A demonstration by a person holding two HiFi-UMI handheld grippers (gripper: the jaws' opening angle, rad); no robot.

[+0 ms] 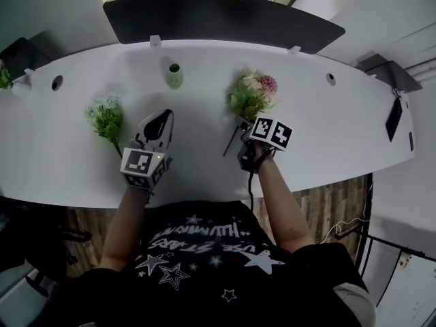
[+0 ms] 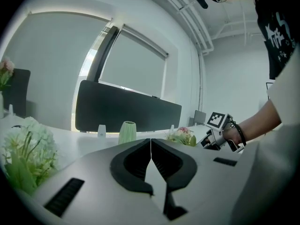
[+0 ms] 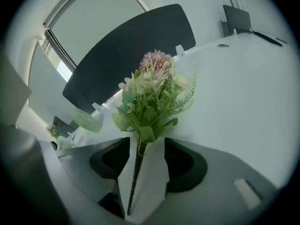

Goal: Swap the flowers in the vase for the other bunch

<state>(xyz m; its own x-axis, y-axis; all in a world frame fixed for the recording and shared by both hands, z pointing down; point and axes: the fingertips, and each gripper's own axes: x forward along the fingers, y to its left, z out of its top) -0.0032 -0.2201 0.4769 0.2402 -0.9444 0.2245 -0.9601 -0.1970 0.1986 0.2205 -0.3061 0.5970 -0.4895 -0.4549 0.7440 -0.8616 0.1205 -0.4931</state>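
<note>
An empty pale green vase (image 1: 174,75) stands upright at the back of the white table (image 1: 327,128). The pink-and-cream bunch (image 1: 253,94) lies on the table to its right, stem toward me. My right gripper (image 1: 244,152) is at that stem. In the right gripper view its jaws (image 3: 146,144) stand open with the dark stem (image 3: 136,172) running between them, pads not pressing. The white-green bunch (image 1: 105,118) lies at the left. My left gripper (image 1: 162,120) is shut and empty just right of it, pointing toward the vase (image 2: 127,132).
A dark screen panel (image 1: 218,19) runs along the table's far edge, with small white clips (image 1: 155,41) in front. Round cable holes (image 1: 57,82) sit near both ends. A black tag (image 1: 394,118) hangs at the right end. The near table edge is against my body.
</note>
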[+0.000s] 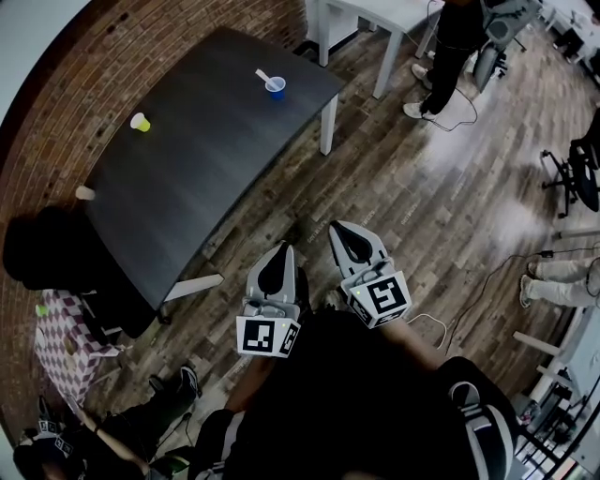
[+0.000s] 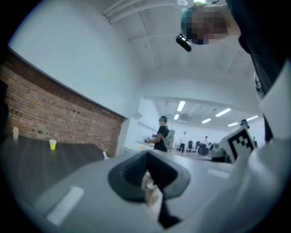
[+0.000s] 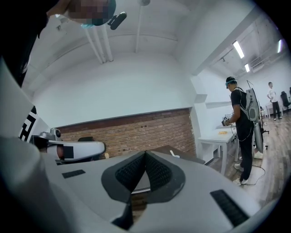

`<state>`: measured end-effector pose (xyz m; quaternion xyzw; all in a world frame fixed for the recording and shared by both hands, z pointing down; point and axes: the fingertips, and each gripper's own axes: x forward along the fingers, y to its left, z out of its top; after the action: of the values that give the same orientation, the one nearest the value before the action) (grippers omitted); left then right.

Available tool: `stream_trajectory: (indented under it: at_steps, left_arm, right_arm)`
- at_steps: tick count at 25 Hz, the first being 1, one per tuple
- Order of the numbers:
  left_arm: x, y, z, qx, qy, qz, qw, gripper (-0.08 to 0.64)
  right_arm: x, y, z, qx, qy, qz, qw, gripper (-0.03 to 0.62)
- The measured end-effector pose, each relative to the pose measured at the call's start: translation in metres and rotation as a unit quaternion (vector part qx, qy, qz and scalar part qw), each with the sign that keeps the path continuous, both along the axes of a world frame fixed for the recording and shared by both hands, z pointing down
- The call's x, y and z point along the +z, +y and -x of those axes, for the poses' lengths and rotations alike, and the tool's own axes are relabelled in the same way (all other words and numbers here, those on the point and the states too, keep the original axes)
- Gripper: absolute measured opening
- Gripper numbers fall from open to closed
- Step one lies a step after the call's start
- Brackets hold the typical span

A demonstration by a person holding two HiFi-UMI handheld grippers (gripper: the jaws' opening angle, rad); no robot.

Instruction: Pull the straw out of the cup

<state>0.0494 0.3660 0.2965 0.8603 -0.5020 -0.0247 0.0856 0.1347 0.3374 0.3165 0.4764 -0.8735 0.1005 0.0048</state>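
Well short of the table: both grippers are held close to the person's body, over the wood-plank floor (image 1: 422,197).
On the dark rectangular table (image 1: 216,159), a small blue plastic cup (image 1: 276,91) stands near the far edge, with a white straw (image 1: 263,77) leaning out of it to the left. A small yellow cup (image 1: 141,123) sits well apart, toward the brick wall (image 1: 112,56). The left gripper (image 1: 283,251) has its fingers pressed together at the tips, with nothing between them. The right gripper (image 1: 338,230) is the same, and both are well apart from the blue cup.

We count three cups: blue plastic cup (image 1: 276,90), yellow plastic cup (image 1: 141,123), pale cup (image 1: 85,193). One white straw (image 1: 262,76). Two tables: dark grey rectangular table (image 1: 206,150), white table (image 1: 377,11).
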Motion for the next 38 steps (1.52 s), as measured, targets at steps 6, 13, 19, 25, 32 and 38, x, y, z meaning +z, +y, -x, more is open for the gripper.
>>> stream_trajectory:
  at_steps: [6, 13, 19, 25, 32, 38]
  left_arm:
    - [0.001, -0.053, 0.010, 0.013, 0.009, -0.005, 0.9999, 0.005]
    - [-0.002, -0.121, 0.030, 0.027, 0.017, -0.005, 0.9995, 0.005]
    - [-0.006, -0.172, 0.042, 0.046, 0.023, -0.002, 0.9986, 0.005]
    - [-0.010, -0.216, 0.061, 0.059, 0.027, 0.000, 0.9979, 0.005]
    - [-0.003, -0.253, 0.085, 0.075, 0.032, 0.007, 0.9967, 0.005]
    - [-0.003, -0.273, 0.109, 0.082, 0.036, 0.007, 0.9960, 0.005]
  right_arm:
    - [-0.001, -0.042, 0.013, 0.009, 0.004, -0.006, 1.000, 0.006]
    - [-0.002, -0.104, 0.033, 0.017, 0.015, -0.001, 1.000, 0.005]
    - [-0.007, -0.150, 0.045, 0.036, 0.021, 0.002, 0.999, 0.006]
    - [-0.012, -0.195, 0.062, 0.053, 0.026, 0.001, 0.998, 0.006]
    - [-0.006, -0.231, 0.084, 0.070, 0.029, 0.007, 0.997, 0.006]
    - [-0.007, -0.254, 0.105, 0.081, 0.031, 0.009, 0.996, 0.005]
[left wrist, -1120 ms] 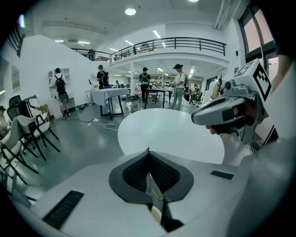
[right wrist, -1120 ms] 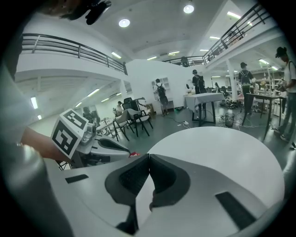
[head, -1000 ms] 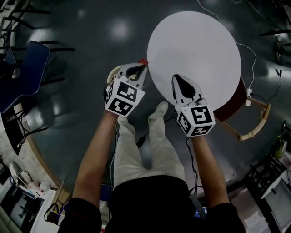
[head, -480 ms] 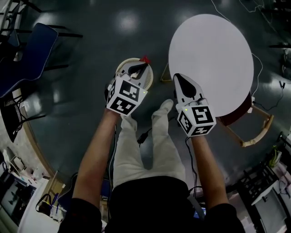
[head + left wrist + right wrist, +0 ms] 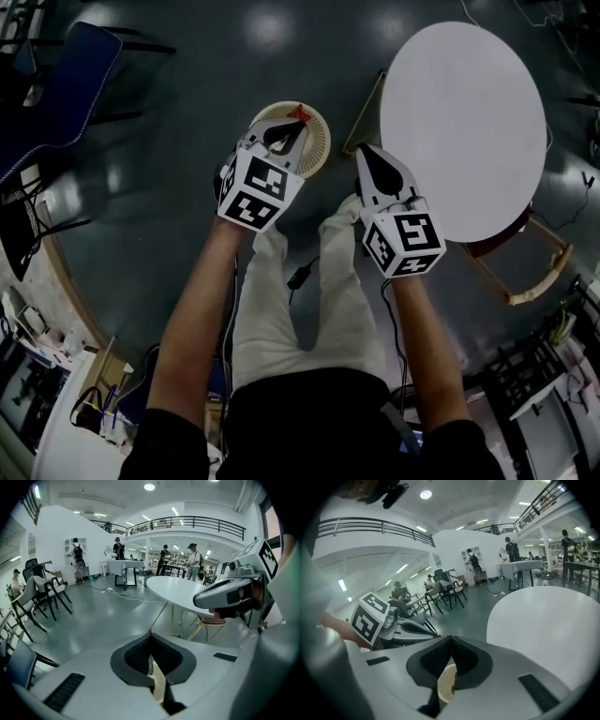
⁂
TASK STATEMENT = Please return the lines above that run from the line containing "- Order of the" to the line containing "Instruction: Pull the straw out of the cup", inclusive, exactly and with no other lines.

RESULT OF THE TASK =
- Order of the numbers:
  left_arm: x, y, z, qx, qy, qz, qw, gripper (-0.08 to 0.64)
  right_arm: x, y, z, qx, qy, qz, qw, gripper (-0.03 to 0.62)
- The measured end-effector pose, each relative to the pose measured at the call's start: translation in metres and rotation as a unit quaternion (vector part qx, qy, qz and scalar part qw), each with the sign that keeps the path continuous, both along the axes of a world frame fixed for the recording and shared by both hands, z pointing down
- The call's x, y and z point along the +z, +y and -x of those axes, for the poses' lengths and rotations alike, and the tool's own axes are relabelled in the same way (all other words and numbers here, those on the point and the states too, keep the original axes)
- Gripper: absolute measured opening
- Gripper numbers fall from open to closed
- Step one lies a step after the call's start
- Brackets hold the typical span

A demonstration by a person holding two HiFi-UMI handheld grippers (gripper: the jaws' opening angle, rad); no robot.

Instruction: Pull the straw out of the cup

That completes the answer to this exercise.